• [YOUR GOAL] Below you will find a set of lines. Repeat them all exactly.
——
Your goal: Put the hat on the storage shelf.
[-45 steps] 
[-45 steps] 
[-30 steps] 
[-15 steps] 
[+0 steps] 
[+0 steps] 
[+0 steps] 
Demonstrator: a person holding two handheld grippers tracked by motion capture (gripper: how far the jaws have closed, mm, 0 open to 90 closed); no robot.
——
• [EXERCISE RESPONSE]
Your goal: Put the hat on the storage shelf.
[-45 steps] 
[-45 steps] 
[-30 steps] 
[-15 steps] 
[+0 steps] 
[+0 steps] 
[+0 steps] 
Demonstrator: a person holding two handheld grippers tracked by motion capture (gripper: how far the jaws have closed, mm, 0 open to 90 closed); no robot.

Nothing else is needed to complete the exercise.